In Anne Arundel County, the number of opera devotees has grown over the past four years. That may be largely a result of Mary Ann Cashman's opera appreciation courses at senior centers in Arnold and Annapolis, and her classes sponsored by Annapolis Opera.
Beginning Feb. 7, on Monday afternoons for 10 weeks, Cashman will teach a World of Opera class on the Arnold campus of Anne Arundel Community College. Adding this course will bring the number of opera students well above 100.
Cashman has increased opera appreciation among students ranging from lifelong opera lovers to novices who had never heard a complete opera. In Cashman, students find a gregarious, exuberant instructor who encourages them to enjoy the art form.
Having grown steadily since 2001, the now 30-member Arnold class has a waiting list, and some students (including myself) who have been there since the beginning say they are addicted.
Former opera neophytes have returned each session, drawn by Cashman's enthusiasm and expertise and to view video productions from unique perspectives.
Although Cashman has taught college classes in voice and acting and is the founder of a professional opera company, she began teaching opera appreciation classes only after being recruited by then-Annapolis Opera President Anna Marie Darlington-Gilmour.

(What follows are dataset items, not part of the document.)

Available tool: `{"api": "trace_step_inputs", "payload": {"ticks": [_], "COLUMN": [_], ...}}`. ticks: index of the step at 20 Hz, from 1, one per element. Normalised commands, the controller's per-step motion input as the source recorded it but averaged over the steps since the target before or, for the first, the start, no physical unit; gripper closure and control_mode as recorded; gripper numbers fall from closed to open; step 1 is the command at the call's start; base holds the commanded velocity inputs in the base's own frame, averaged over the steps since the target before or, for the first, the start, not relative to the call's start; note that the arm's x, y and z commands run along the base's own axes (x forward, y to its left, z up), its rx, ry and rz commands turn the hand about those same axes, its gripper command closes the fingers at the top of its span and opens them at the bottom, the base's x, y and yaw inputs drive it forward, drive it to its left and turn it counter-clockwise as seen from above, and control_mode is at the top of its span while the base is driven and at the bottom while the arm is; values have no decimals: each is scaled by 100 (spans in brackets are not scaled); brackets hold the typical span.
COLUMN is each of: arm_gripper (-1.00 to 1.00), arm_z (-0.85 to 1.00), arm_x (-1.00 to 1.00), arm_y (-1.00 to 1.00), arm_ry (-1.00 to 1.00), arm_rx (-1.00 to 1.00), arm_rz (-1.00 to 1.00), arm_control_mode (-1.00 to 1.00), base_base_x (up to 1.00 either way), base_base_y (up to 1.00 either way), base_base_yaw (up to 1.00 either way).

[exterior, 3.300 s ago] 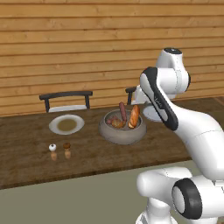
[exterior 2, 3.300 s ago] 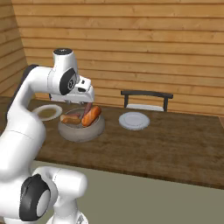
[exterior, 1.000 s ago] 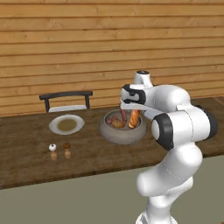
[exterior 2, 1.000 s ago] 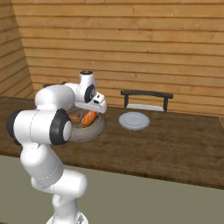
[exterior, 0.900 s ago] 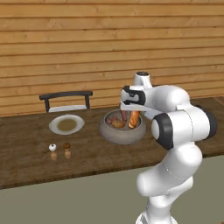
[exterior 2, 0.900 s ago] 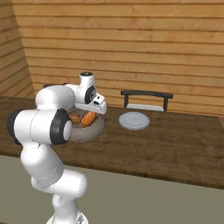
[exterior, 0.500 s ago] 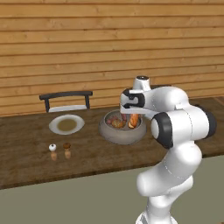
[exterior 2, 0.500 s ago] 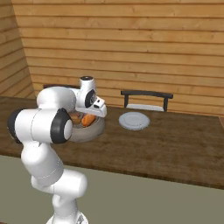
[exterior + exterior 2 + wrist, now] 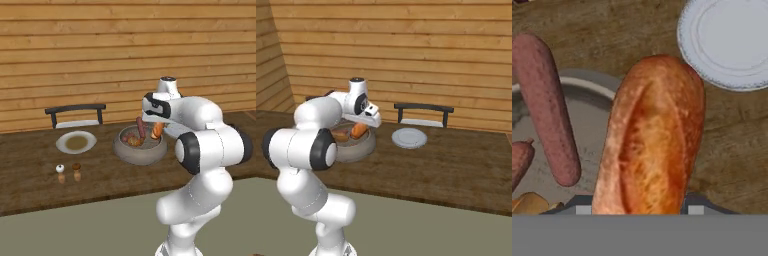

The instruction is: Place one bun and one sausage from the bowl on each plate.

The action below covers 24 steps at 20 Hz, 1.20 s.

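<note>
A golden-tan bun (image 9: 652,140) leans upright on the rim of the grey bowl (image 9: 587,85), with my gripper (image 9: 637,207) shut on its lower end, a pad against each side. A reddish-brown sausage (image 9: 547,110) stands tilted in the bowl beside it, and more pieces lie lower down. In the left base view the gripper (image 9: 156,122) reaches down over the bowl (image 9: 140,152), where the bun (image 9: 157,130) and sausage (image 9: 141,128) stick up. The plate with an olive-brown centre (image 9: 76,142) lies left of the bowl. The plain white plate (image 9: 409,137) lies on its other side.
A dark chair (image 9: 75,112) stands behind the wooden counter against the plank wall. Two small shakers (image 9: 60,172) (image 9: 76,171) sit near the counter's front edge, ahead of the olive-centred plate. My arm arches over the bowl's right side in the left base view.
The jaws have narrowed from wide open until they press the bun's sides. The hand has sunk a little toward the bowl. Plates and bowl have not moved.
</note>
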Motion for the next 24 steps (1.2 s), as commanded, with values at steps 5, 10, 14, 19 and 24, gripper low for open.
{"api": "trace_step_inputs", "payload": {"ticks": [5, 10, 14, 19, 24], "arm_gripper": [100, 100, 100, 100, 100], "arm_z": [23, 0, -10, -4, -27], "arm_x": [0, 34, 99, 49, 44], "arm_y": [-98, -100, -100, -84, -42], "arm_ry": [-7, -1, 16, 1, 0], "arm_rx": [0, 1, 0, 5, 1], "arm_rz": [8, 17, 22, 26, 21], "arm_control_mode": [-100, -100, -100, -100, -100], "base_base_x": [0, 0, 0, 0, 0], "base_base_y": [0, 0, 0, 0, 0], "base_base_yaw": [0, 0, 0, 0, 0]}}
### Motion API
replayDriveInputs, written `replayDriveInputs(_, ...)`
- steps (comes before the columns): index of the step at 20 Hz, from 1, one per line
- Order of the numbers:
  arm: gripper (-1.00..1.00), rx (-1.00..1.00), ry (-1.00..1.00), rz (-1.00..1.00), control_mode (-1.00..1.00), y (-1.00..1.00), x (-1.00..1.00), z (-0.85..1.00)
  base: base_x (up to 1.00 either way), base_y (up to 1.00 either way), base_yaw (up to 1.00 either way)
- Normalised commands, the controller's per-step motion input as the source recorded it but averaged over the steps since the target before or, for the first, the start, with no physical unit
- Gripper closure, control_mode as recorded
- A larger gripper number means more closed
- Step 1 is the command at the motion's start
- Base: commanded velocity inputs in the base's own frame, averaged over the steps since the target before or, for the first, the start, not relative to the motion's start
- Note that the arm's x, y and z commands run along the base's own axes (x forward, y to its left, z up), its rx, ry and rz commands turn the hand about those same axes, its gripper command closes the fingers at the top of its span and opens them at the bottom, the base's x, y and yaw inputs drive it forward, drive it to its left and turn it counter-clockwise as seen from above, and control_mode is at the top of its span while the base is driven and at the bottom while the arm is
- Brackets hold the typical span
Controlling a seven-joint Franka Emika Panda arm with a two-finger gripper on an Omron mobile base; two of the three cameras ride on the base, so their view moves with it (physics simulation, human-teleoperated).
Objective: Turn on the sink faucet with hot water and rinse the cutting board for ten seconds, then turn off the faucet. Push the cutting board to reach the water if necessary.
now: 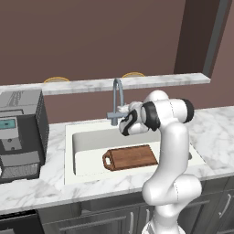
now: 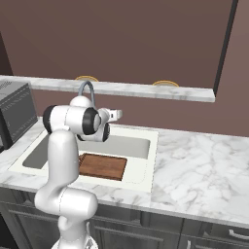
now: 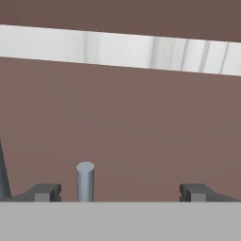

Cashman began offering preperformance lectures on Annapolis Opera productions and later added a series on composers Puccini, Verdi and Mozart. She said she found inspiration in spreading the word about the art form to audiences of varied degrees of knowledge.
"This came about in February 2000 through Anna Marie, and now it seems that my entire life I've been preparing for these courses," she said. "I'm now teaching five opera appreciation classes - three on Monday, starting with the one at Arnold Senior Center, then a new one on AACC's Arnold campus that will cover whatever class interest dictates and a third one for Annapolis Opera."
Opera on video, she said, "enables us to comment on staging, or to stop and play other artists' interpretations of arias for comparison, as the situation presents. ... Even when a video may be dated as to costumes and hairdos - as in Grace Bumbry's Carmen - the piece still has charm, and some early videos are wonderful, as those recorded at Wolf Trap [in Virginia] with Beverly Sills."